Just like with any investment, the feasibility of machine learning comes down to whether it generates more value than it costs. It’s a normal Return on Investment (ROI) calculation which, in the context of machine learning, weighs the generated value against the cost of mistakes and accuracy. So instead of asking “How do we get 100% accuracy?”, the right question is “How do we maximize ROI?”

Determining the expected returns is quite straightforward. I usually begin opening up the business case for machine learning implementation by comparing its benefits against the potential costs in mathematical terms. This can be formalized in an equation which basically says “What’s left of the generated value after the cost of mistakes is accounted for?” Solving this simple equation allows us to estimate the profits for different scenarios.

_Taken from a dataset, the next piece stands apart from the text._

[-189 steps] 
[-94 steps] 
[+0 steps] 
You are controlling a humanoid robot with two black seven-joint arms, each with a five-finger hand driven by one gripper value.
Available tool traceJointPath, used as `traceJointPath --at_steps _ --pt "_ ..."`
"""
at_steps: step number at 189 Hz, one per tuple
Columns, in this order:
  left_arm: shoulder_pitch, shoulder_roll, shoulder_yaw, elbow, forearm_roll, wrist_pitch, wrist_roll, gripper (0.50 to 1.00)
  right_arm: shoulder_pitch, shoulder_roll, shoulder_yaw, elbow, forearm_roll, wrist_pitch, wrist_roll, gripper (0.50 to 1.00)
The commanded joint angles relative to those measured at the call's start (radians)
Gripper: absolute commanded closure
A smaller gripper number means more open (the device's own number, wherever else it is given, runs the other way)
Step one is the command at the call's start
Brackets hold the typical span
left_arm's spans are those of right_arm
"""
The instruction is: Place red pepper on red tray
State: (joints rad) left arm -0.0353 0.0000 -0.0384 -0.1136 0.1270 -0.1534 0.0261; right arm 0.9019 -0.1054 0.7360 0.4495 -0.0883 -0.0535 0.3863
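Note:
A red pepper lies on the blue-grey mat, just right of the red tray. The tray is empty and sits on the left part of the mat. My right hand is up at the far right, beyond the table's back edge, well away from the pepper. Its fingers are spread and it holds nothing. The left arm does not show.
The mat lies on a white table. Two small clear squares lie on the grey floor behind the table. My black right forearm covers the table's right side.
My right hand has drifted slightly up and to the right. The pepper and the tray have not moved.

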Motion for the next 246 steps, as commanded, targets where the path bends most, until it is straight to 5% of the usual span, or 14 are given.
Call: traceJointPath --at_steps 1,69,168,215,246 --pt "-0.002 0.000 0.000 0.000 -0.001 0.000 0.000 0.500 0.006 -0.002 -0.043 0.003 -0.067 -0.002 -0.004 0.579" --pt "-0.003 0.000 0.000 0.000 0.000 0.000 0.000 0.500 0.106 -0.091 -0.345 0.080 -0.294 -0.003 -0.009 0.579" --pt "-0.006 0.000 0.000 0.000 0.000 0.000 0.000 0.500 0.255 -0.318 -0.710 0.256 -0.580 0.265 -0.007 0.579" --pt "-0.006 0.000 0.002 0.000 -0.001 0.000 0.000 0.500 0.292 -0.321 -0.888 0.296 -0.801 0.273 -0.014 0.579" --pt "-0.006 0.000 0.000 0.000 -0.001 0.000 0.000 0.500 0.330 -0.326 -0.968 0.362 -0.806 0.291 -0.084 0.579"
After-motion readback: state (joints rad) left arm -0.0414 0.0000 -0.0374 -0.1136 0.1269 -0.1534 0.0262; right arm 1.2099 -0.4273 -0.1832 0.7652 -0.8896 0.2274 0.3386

returns = value - (1 - accuracy) * cost of a mistake

Let’s look at the variables:

  • returns: Generated net value or profit per prediction
  • value: The new value generated by every prediction (e.g. assigning a document to the right category now takes 0.01 seconds instead of 5 minutes, so the value is 5 minutes saved)
  • accuracy: The accuracy of predictions made by the algorithm
  • cost of a mistake: The additional costs incurred by a wrong prediction (e.g. it takes 20 minutes for someone to correct the mistake in the system)

By flipping the equation around and setting returns to zero, we get the minimum accuracy required to generate net value. This is called break-even accuracy:

accuracy = 1 - (value / cost of a mistake)
The equation gets more intuitive when plotted in a graph:
Break-even point visualized

So let’s say each prediction saves you 5 minutes of work but it takes 20 minutes of extra work to fix a wrong prediction. We can now calculate the break-even accuracy to be 1–5/20 = 75%. Any improvement after this point brings concrete profits.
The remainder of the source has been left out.